I want to understand the difference is use cases between a Map function, a DoFn called from Pardo and a Composite transform.
I could achieve the same results with the below code for a list of transformations that I need to do for my pipeline. I made a sample of what I mean by multiple stages.
import apache_beam as beam
def myTransform(line):
line = line * 10
line = line + 5
line = line - 2
return line
class myPTransform(beam.PTransform):
def expand(self, pcoll):
# return pcoll | beam.Map(myTransform)
pcol_output = (pcoll
| beam.Map(lambda line: line * 10)
| beam.Map(lambda line: line + 5)
| beam.Map(lambda line: line - 2)
)
return pcol_output
class mydofunc(beam.DoFn):
def process(self, element):
element = element * 10
element = element + 5
element = element - 2
yield element
with beam.Pipeline() as p:
lines = p | beam.Create([1,2,3,4,5])
### Map Function
manual = (lines
| "Map function" >> beam.Map(myTransform)

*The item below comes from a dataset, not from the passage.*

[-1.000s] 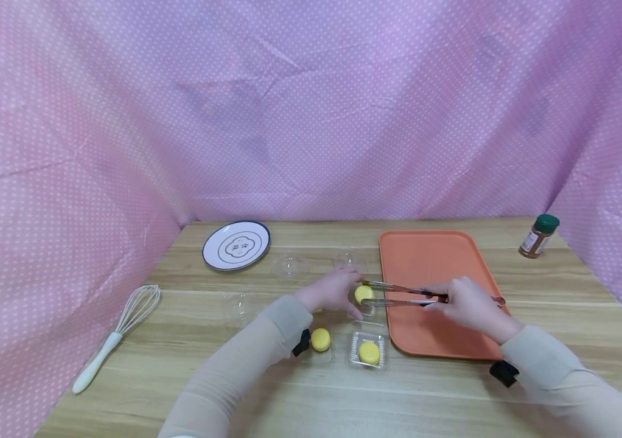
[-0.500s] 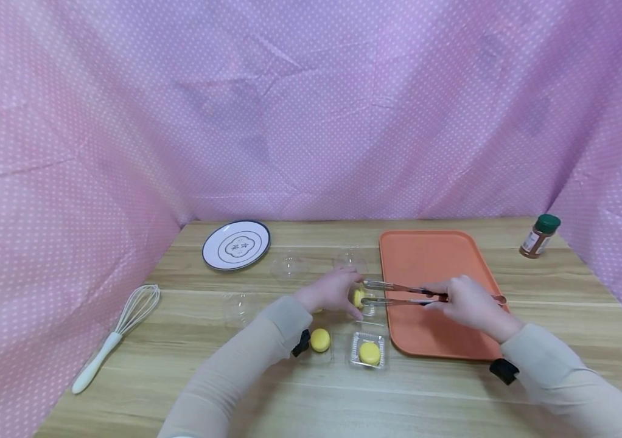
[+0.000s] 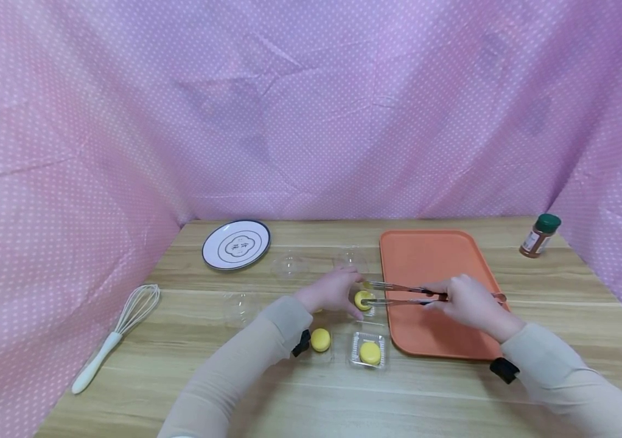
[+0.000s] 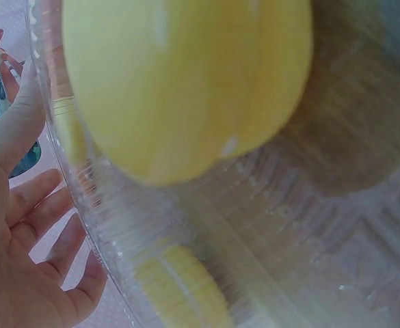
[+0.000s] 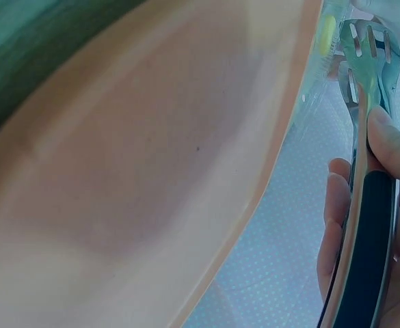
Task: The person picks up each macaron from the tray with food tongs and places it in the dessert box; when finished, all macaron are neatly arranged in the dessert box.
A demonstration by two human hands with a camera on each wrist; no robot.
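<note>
My left hand (image 3: 334,291) curves thumb and fingers around a small clear plastic box (image 3: 373,311) that holds a yellow macaron (image 3: 359,298). My right hand (image 3: 467,306) grips metal tongs (image 3: 401,302) with dark handles, their arms apart. One tong tip overlaps the macaron and the other lies beyond it; whether they touch it is unclear. Slotted ends of the tongs show in the right wrist view. Another macaron (image 3: 320,340) and a third macaron (image 3: 370,353) in its clear box (image 3: 355,351) lie nearer; one more is mostly hidden behind my left hand.
An orange tray (image 3: 431,255) lies under my right hand. Several clear round-looking plastic pieces stand left and behind my left hand. A blue-rimmed plate (image 3: 218,249), a whisk (image 3: 108,353) at left and a green-capped spice jar (image 3: 540,236) at right lie farther off.
The yellow macaron between the tong tips tilted and shifted left, then came to lie beneath the nearer tip. Both hands have stayed almost in place.
</note>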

| "Print map" >> beam.Map(print))
### Composite Ptransform
ptrans = (lines
| "ptransform call" >> myPTransform()
| "Print ptransform" >> beam.Map(print))
### Do Function
dofnpcol = (lines
| "Dofn call" >> beam.ParDo(mydofunc())
| "Print dofnpcol" >> beam.Map(print))
On what scenarios should I use a DoFn and a Composite Transform? I might be missing a bigger picture here for the difference between these 3 options. Any insights would be really helpful.
I saw a question on Apache Beam: DoFn vs PTransform